Conclusão essa que cheguei ao verificar a quantidade de pessoas que os jovens beijam em uma balada e nem lembram mais seus rostos nos próximos dias. Ainda, quando transar é mais que uma obrigação a um encontro, mesmo que esqueçamos que a palavra transar derive de uma transação comercial... E ninguém está se referindo a prostituição aqui!
Não quero criar polêmicas, mas quero apenas levar a meditação: Será que os homens têm se tornado uns aos outros descartáveis?

Algo descartável é para ser usado uma única vez e jogado fora já que não será aproveitado. Quantas vezes uns usam aos outros para satisfazerem seus desejos e depois os ignoram e os descartam? Várias seriam as desculpas para justificar essa atitude, mas a grande verdade é que estamos cada vez mais seletistas e com a comunicação global ainda mais indecisos com as milhares de opções. O mundo se tornou um “menu” qual você pode abrir e pedir de acordo com sua fome. E isso não é ruim.

Como nós gays estamos acostumados com nossas atitudes, a quebrar paradigmas que a sociedade, a religião e a família nos impõe, acabamos as vezes por derrubar junto a eles os valores que também deveríamos lutar por possuir. Um deles eu chamaria de respeito. Respeito um pelo outro e o mais importante, por si mesmo!

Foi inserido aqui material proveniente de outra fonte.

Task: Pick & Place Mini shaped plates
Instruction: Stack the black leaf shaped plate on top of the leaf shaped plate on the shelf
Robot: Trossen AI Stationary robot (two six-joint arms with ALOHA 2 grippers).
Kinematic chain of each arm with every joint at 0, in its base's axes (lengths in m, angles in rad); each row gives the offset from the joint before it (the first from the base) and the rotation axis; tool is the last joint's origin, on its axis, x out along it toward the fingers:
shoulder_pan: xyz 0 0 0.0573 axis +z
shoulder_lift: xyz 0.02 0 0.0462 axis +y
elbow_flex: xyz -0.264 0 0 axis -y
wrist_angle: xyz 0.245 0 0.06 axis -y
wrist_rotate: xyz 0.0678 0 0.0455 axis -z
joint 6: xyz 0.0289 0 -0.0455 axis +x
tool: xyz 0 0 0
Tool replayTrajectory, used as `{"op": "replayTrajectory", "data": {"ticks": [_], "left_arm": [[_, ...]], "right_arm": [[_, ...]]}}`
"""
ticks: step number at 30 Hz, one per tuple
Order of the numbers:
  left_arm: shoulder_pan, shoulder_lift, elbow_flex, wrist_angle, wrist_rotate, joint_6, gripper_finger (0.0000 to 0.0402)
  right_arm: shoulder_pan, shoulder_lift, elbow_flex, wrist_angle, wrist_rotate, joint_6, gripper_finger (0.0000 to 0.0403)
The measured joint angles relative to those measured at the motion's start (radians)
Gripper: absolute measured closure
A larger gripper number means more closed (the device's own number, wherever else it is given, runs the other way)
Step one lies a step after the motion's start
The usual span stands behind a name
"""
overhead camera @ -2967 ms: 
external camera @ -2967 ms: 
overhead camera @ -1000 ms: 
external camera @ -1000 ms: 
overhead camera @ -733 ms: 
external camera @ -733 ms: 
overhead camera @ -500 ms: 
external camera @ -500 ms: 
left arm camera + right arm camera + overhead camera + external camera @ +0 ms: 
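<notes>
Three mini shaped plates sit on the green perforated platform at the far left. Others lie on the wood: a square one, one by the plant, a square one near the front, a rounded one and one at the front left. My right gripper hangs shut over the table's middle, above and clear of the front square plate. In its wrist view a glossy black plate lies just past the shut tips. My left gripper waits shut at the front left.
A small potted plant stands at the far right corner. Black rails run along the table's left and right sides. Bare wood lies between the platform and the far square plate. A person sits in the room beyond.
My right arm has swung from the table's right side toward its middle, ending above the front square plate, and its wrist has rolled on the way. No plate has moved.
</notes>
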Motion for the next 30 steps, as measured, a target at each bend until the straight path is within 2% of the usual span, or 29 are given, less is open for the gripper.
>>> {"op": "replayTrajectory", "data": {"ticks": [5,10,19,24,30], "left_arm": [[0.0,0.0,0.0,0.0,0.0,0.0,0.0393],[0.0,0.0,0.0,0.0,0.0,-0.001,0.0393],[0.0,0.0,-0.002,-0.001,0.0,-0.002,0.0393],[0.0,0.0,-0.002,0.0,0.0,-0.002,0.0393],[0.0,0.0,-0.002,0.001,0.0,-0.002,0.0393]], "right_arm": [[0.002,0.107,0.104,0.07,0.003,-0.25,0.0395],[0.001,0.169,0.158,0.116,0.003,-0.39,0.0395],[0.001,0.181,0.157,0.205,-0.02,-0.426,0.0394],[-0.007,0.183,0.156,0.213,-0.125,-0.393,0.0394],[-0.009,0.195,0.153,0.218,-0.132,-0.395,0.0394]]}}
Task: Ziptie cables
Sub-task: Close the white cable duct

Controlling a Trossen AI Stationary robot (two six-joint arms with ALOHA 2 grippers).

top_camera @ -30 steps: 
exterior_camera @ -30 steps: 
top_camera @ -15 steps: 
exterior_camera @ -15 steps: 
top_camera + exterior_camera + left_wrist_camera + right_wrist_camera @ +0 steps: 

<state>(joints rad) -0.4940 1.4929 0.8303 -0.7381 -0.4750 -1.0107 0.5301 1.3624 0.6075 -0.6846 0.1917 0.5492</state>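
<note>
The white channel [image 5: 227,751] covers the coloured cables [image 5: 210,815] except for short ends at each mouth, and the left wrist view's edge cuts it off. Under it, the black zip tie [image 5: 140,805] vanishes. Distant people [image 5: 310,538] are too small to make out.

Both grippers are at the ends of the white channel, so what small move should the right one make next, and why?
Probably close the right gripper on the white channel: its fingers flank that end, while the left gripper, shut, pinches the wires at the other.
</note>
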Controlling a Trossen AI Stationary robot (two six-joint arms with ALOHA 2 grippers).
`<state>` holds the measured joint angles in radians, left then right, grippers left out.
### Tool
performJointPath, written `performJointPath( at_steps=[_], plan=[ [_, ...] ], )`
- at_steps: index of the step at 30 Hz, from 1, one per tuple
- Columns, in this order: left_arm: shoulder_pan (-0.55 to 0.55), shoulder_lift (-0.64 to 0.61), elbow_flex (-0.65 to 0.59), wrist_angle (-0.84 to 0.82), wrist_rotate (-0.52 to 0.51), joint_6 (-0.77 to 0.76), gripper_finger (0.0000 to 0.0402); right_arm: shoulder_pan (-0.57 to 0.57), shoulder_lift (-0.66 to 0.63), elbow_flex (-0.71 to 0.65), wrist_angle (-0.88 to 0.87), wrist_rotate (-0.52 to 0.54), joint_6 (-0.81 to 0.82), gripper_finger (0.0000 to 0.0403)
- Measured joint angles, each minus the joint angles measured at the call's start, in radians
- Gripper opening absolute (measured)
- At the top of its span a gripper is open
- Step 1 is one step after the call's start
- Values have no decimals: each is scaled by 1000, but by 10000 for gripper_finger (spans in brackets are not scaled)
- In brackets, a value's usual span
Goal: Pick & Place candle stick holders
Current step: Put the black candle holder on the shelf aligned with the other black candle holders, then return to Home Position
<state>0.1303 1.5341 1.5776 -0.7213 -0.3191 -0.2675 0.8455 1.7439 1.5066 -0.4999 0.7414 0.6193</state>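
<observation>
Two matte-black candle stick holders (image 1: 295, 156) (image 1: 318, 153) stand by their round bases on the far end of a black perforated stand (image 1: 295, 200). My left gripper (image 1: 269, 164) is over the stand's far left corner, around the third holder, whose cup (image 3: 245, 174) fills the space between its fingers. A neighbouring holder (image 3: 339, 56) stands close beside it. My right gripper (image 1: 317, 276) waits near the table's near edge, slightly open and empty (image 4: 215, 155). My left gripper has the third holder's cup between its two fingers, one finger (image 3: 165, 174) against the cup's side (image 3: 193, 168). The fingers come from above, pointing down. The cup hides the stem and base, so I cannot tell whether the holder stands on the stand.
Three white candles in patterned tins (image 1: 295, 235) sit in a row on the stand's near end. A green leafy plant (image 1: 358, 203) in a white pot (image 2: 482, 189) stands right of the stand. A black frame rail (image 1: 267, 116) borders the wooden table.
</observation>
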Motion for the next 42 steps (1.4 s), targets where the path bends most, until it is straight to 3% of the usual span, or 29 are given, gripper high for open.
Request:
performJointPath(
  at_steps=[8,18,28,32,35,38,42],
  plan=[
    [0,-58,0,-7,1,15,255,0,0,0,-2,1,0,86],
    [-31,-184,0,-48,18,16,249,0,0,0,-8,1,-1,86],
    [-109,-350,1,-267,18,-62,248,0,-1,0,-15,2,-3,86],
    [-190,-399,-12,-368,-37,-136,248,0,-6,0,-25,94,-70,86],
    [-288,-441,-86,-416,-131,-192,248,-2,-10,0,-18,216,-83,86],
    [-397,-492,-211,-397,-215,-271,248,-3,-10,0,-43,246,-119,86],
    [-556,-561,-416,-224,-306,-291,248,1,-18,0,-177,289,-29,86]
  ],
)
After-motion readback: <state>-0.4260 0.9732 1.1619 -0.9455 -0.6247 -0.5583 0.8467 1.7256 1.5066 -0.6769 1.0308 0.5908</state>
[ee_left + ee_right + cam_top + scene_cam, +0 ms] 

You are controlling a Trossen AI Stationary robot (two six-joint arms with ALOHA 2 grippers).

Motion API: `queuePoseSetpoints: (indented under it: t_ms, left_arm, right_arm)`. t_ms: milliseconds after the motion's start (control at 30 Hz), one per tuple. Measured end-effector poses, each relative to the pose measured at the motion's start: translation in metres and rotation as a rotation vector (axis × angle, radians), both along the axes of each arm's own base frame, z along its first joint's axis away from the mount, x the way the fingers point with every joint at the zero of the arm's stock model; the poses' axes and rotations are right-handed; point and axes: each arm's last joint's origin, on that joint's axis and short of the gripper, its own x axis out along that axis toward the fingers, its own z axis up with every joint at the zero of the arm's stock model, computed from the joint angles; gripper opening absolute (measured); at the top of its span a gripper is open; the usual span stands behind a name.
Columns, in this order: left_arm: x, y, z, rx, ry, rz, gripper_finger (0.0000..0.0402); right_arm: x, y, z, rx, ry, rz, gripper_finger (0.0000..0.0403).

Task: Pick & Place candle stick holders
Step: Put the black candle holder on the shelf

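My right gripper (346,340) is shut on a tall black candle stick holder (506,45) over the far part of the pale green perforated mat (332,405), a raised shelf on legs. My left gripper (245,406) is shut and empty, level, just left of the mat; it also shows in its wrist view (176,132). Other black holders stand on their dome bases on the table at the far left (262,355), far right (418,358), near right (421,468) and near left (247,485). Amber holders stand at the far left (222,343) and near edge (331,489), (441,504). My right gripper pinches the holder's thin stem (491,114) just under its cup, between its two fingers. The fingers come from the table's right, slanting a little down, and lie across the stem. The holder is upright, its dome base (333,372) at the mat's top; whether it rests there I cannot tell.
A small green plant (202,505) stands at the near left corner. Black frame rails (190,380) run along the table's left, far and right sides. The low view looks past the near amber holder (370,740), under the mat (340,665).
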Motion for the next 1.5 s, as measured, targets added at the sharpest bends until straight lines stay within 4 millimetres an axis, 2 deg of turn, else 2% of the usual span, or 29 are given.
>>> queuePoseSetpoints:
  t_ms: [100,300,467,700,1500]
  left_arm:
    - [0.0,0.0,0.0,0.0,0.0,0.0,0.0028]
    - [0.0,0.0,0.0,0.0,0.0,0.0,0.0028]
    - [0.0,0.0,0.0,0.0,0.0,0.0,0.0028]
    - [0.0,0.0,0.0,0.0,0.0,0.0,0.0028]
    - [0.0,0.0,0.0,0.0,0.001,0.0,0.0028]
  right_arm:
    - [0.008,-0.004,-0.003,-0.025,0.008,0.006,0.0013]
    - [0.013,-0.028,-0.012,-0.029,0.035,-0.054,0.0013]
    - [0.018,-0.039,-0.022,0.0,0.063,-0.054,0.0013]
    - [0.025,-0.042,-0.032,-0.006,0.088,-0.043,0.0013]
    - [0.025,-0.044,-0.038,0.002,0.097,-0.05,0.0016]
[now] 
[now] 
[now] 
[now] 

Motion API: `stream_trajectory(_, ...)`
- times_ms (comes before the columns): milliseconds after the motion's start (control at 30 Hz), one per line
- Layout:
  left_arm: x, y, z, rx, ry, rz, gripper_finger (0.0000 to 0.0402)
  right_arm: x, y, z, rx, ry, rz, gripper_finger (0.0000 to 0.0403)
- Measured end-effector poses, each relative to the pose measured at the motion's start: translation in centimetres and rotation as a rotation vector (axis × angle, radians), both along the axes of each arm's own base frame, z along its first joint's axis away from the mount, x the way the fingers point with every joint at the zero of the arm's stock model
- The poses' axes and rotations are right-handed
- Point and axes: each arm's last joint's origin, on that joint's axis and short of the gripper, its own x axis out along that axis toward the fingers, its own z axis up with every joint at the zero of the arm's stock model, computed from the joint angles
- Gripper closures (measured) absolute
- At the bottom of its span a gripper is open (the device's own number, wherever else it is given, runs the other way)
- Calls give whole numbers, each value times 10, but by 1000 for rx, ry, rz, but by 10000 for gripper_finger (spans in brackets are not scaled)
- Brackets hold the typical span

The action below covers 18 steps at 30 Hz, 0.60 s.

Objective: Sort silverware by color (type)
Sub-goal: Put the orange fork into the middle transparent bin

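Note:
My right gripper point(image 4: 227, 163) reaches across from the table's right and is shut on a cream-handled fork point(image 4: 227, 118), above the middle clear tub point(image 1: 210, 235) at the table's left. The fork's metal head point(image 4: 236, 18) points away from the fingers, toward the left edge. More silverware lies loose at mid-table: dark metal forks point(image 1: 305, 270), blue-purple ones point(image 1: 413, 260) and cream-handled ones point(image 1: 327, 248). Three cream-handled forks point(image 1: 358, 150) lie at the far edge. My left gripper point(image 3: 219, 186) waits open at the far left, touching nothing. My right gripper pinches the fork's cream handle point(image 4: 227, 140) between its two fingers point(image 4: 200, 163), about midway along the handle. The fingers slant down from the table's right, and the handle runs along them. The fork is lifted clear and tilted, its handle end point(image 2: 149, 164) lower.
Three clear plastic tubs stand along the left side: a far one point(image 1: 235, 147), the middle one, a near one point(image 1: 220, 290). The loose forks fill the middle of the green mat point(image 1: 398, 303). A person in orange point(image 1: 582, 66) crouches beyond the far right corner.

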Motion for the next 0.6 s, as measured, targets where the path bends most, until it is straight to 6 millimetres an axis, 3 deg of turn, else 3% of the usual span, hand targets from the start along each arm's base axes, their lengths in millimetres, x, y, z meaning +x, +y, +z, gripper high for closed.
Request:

Foi-se embora os tempos em que a ingenuidade nos fazia crer no amor eterno e nas doces palavras ditas à luz do luar...

Imagem: Vídeo de prevenção Sugar Baby (FRA)




Comentários

Por fim, ainda há um contexto romântico no final, como se a busca pelo prazer fosse algo errado e maligno, e a busca pelo amor eterno, romântico, talvez como um livro de José de Alencar fosse nossa única forma de realização pessoal. Eu acredito que isto é uma ilusão perigosa. Talvez por acreditar que o sexo é sim um instrumento de coesão social como a natureza mesma pode afirmar. Outro fator importante a ser desmitificado, é que nossos referenciais de amor e paixão são ilusórios, pois vem de uma relaçao desigual entre homens e mulheres da 1ª e 2ª metade do sec. XX, onde as mulheres eram coibidas e tinham status inferior na sociedade. Tanto é fato, que uma vez que ganharam os mesmos direitos, o número de divórcios aumenta exponencialmente. E finalmente, gostaria de dizer, que romantismo implica necessariamente em sofrimento em dor. Não por acaso todas as obras românticas do séc XIX terminam ou vivenciam uma tragédia avassaladora durante o percurso da narrativa. Acredito verdadeiramente que as relações hoje vivenciadas pelas pessoas são muito mais sinceras e objetivas (como toda relaçao interpessoal deve ser) e pautadas por um pragmatismo derivado da nossa compreensão do mundo e da realidade, como um reflexo do nosso saber lógico e avanços científicos.